(Records contained in a dataset)
▼

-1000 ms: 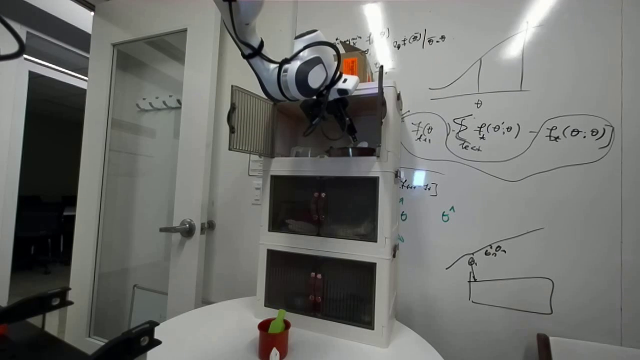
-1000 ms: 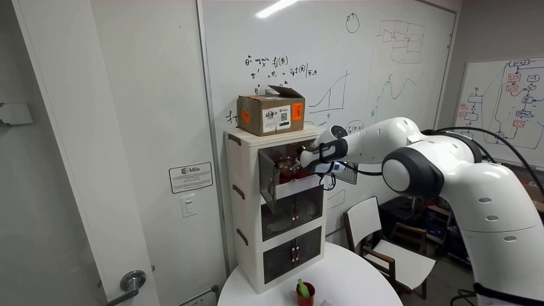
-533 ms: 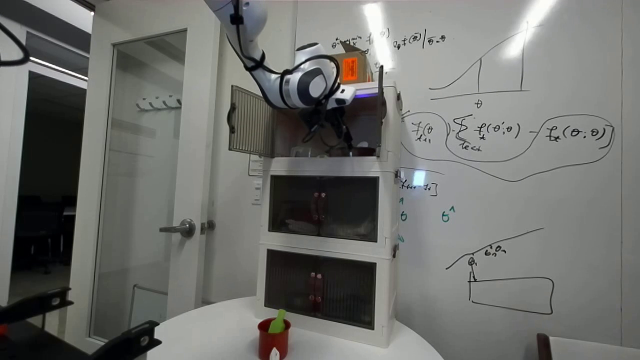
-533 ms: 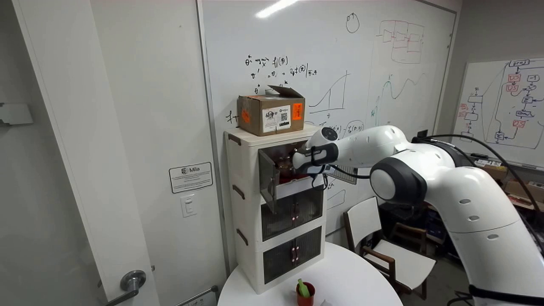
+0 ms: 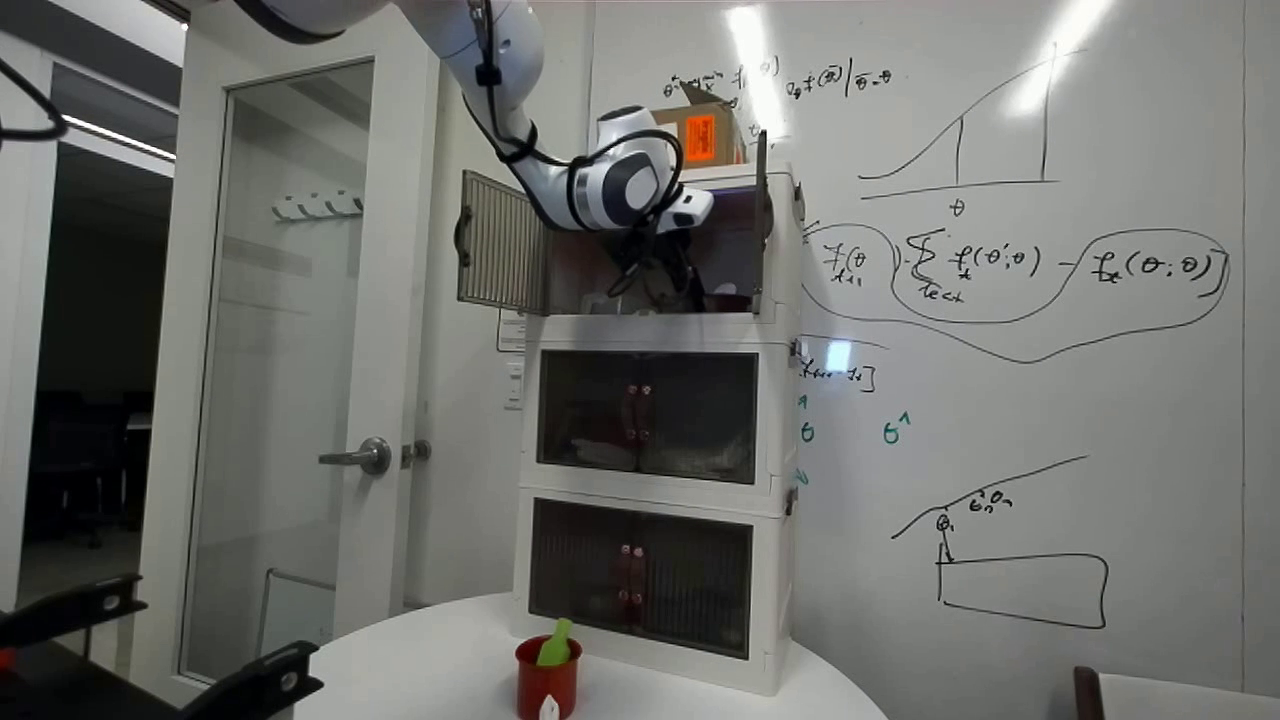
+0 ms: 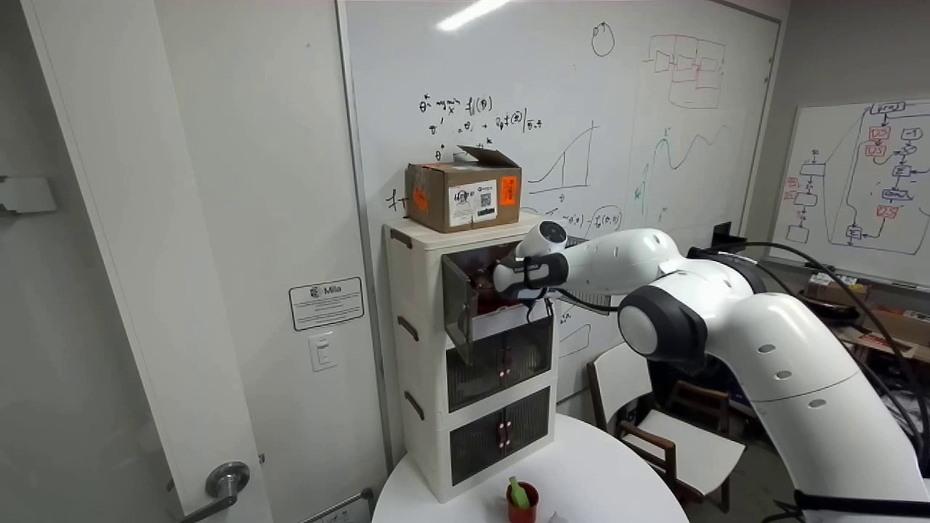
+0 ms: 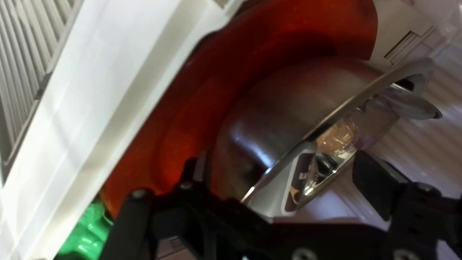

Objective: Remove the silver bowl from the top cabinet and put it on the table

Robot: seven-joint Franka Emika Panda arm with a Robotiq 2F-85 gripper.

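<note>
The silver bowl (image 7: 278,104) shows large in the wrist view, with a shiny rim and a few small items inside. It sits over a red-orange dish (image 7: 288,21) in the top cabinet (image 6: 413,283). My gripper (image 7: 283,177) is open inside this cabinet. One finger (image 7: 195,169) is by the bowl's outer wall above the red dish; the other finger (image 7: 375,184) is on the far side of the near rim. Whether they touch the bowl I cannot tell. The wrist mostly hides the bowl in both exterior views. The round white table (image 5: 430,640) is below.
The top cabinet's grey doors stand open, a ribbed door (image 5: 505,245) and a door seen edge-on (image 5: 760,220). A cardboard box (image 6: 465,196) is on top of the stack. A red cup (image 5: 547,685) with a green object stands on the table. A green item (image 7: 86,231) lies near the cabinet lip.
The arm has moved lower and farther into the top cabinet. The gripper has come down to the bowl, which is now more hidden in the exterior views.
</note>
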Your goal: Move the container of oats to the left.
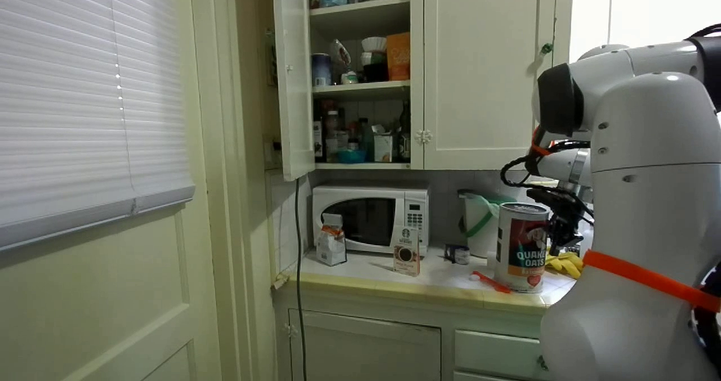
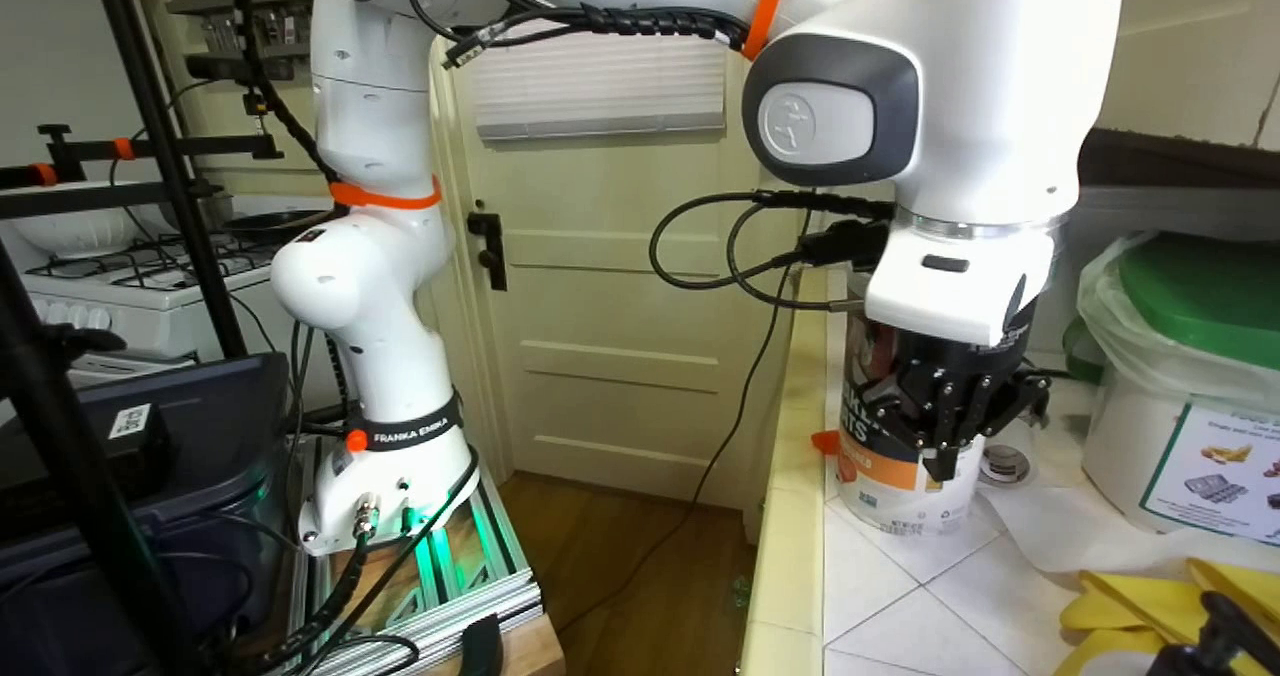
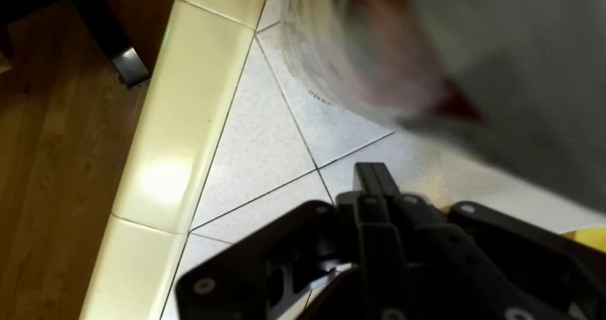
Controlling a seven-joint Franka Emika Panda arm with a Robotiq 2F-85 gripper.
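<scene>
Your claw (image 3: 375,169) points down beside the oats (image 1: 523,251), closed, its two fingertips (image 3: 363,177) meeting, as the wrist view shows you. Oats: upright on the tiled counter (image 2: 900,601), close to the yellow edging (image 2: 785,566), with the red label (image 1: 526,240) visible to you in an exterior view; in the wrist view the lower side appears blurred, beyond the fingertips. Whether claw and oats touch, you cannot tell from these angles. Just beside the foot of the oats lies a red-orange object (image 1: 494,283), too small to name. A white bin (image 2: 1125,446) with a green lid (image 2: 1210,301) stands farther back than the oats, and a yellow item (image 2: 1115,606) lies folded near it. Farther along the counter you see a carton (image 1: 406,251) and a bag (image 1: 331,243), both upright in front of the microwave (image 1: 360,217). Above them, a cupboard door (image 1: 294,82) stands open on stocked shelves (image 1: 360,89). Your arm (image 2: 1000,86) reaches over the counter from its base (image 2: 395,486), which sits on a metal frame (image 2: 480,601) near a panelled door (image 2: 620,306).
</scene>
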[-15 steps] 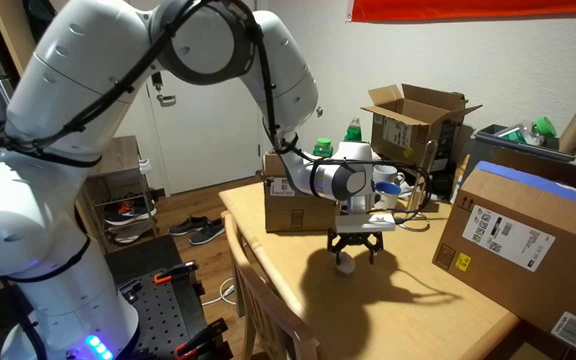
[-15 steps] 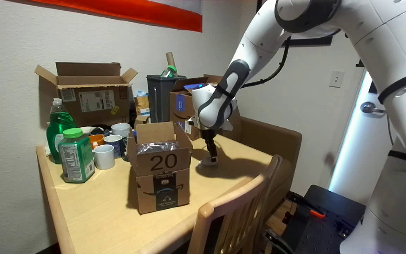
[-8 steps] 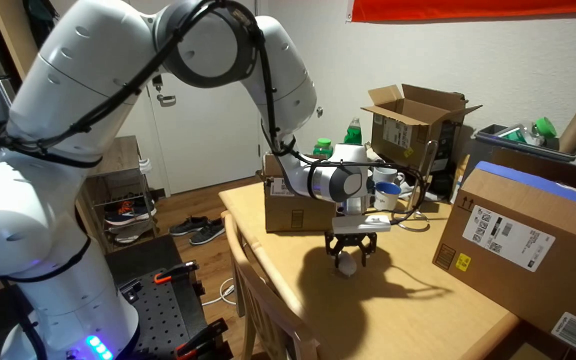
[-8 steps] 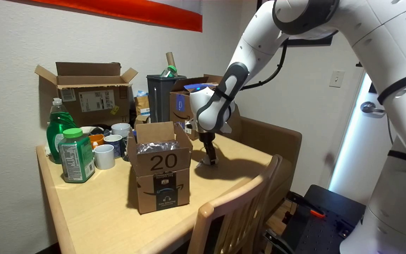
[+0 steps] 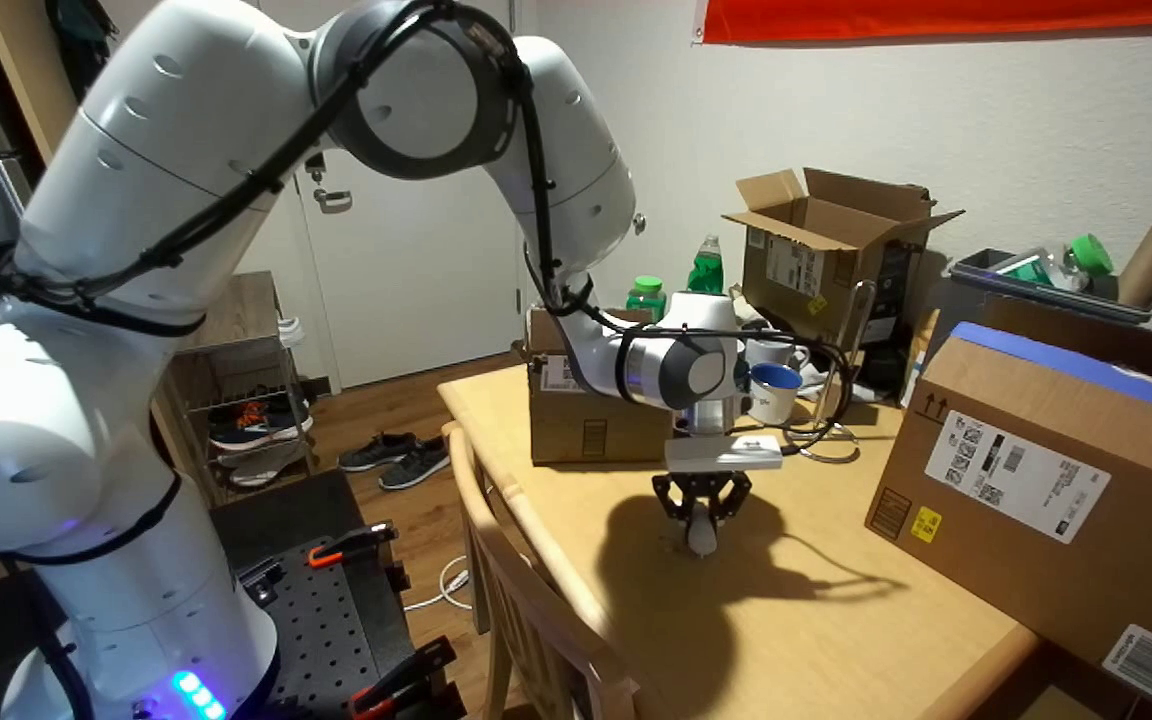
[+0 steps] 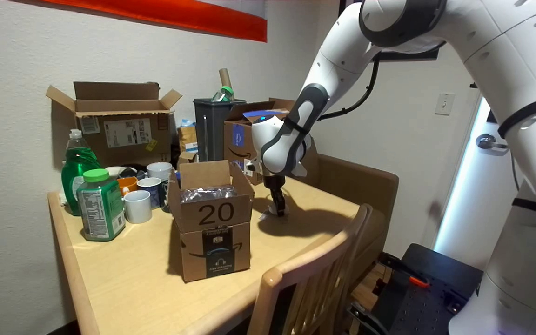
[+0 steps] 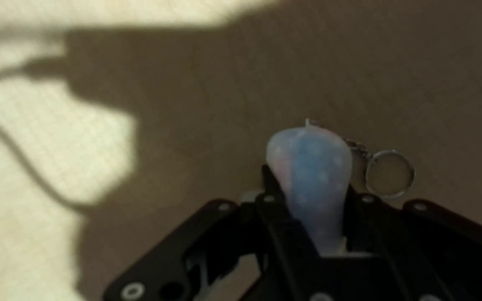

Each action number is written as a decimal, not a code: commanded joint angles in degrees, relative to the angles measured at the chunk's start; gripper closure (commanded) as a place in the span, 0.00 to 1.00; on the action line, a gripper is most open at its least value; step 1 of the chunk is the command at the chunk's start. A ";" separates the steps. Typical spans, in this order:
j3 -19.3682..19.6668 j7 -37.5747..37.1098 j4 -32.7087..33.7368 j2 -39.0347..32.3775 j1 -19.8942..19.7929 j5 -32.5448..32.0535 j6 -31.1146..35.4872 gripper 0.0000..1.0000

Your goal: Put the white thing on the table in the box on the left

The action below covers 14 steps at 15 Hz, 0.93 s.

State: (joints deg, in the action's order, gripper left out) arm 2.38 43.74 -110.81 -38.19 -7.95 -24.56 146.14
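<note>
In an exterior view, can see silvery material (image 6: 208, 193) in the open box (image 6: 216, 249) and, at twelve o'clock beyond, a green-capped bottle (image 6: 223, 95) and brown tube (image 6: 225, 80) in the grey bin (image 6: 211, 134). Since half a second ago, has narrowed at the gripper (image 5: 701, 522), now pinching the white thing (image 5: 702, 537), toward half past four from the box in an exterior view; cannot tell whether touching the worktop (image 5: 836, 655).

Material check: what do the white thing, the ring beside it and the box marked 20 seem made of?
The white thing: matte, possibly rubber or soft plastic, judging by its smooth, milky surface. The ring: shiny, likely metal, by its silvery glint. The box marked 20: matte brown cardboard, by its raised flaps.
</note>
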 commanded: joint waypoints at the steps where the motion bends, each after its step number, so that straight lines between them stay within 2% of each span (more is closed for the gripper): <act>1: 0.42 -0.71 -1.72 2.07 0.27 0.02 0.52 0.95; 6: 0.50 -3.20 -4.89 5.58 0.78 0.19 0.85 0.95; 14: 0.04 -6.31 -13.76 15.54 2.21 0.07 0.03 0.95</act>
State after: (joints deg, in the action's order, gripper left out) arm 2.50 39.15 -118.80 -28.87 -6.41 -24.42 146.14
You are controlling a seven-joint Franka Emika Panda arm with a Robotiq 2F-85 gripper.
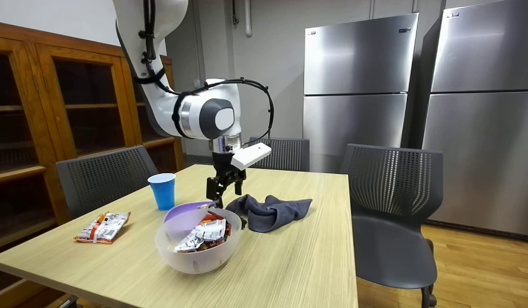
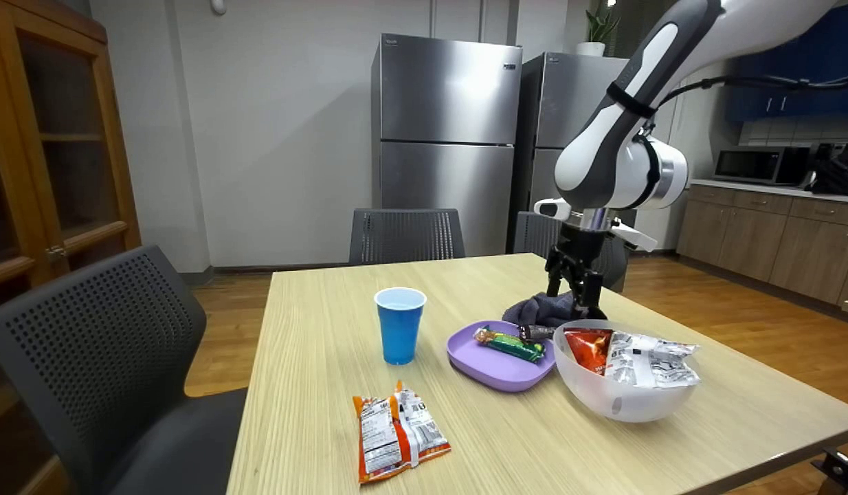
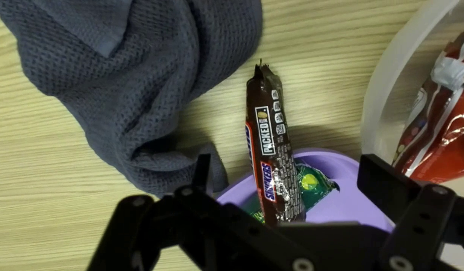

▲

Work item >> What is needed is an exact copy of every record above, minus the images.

Solution below >>
-1000 ms: 
-1000 ms: 
-533 ms: 
-533 ms: 
+0 ms: 
+0 ms: 
+0 ms: 

Objective: Remove the silver bowl from the top cabinet and put it on the table

Robot: seven-joint Franka Emika Panda arm with a Robotiq 2F-85 gripper.

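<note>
The silver bowl (image 7: 278,104) shows large in the wrist view, with a shiny rim and a few small items inside. It sits over a red-orange dish (image 7: 288,21) in the top cabinet (image 6: 413,283). My gripper (image 7: 283,177) is open inside this cabinet. One finger (image 7: 195,169) is by the bowl's outer wall above the red dish; the other finger (image 7: 375,184) is on the far side of the near rim. Whether they touch the bowl I cannot tell. The wrist mostly hides the bowl in both exterior views. The round white table (image 5: 430,640) is below.
The top cabinet's grey doors stand open, a ribbed door (image 5: 505,245) and a door seen edge-on (image 5: 760,220). A cardboard box (image 6: 465,196) is on top of the stack. A red cup (image 5: 547,685) with a green object stands on the table. A green item (image 7: 86,231) lies near the cabinet lip.
The arm has moved lower and farther into the top cabinet. The gripper has come down to the bowl, which is now more hidden in the exterior views.
</note>
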Your goal: Move the container of oats to the left.
Controlling a seven-joint Franka Emika Panda arm with a Robotiq 2F-85 gripper.
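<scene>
Your claw (image 3: 375,169) points down beside the oats (image 1: 523,251), closed, its two fingertips (image 3: 363,177) meeting, as the wrist view shows you. Oats: upright on the tiled counter (image 2: 900,601), close to the yellow edging (image 2: 785,566), with the red label (image 1: 526,240) visible to you in an exterior view; in the wrist view the lower side appears blurred, beyond the fingertips. Whether claw and oats touch, you cannot tell from these angles. Just beside the foot of the oats lies a red-orange object (image 1: 494,283), too small to name. A white bin (image 2: 1125,446) with a green lid (image 2: 1210,301) stands farther back than the oats, and a yellow item (image 2: 1115,606) lies folded near it. Farther along the counter you see a carton (image 1: 406,251) and a bag (image 1: 331,243), both upright in front of the microwave (image 1: 360,217). Above them, a cupboard door (image 1: 294,82) stands open on stocked shelves (image 1: 360,89). Your arm (image 2: 1000,86) reaches over the counter from its base (image 2: 395,486), which sits on a metal frame (image 2: 480,601) near a panelled door (image 2: 620,306).
</scene>
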[-15 steps] 
[-15 steps] 
[-8 steps] 
[-8 steps] 
[+0 steps] 
[+0 steps] 
[+0 steps] 

Each action number is written as a decimal, not a code: commanded joint angles in degrees, relative to the angles measured at the chunk's start; gripper closure (commanded) as a place in the span, 0.00 to 1.00; on the action line, a gripper is most open at its least value; step 1 of the chunk is the command at the chunk's start. A ";" separates the steps. Typical spans, in this order:
j3 -19.3682..19.6668 j7 -37.5747..37.1098 j4 -32.7087..33.7368 j2 -39.0347..32.3775 j1 -19.8942..19.7929 j5 -32.5448..32.0535 j6 -31.1146..35.4872 gripper 0.0000..1.0000

Your goal: Put the white thing on the table in the box on the left

The action below covers 14 steps at 15 Hz, 0.93 s.

State: (joints deg, in the action's order, gripper left out) arm 2.38 43.74 -110.81 -38.19 -7.95 -24.56 146.14
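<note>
In an exterior view, can see silvery material (image 6: 208, 193) in the open box (image 6: 216, 249) and, at twelve o'clock beyond, a green-capped bottle (image 6: 223, 95) and brown tube (image 6: 225, 80) in the grey bin (image 6: 211, 134). Since half a second ago, has narrowed at the gripper (image 5: 701, 522), now pinching the white thing (image 5: 702, 537), toward half past four from the box in an exterior view; cannot tell whether touching the worktop (image 5: 836, 655).

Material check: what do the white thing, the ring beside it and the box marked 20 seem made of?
The white thing: matte, possibly rubber or soft plastic, judging by its smooth, milky surface. The ring: shiny, likely metal, by its silvery glint. The box marked 20: matte brown cardboard, by its raised flaps.
</note>
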 commanded: joint waypoints at the steps where the motion bends, each after its step number, so that straight lines between them stay within 2% of each span (more is closed for the gripper): <act>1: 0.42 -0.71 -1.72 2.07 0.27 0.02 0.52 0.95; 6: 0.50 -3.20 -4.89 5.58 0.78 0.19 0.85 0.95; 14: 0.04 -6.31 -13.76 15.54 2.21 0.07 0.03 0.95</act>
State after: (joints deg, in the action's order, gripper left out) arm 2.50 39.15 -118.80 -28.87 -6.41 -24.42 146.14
You are controlling a seven-joint Franka Emika Panda arm with a Robotiq 2F-85 gripper.

The output is now complete.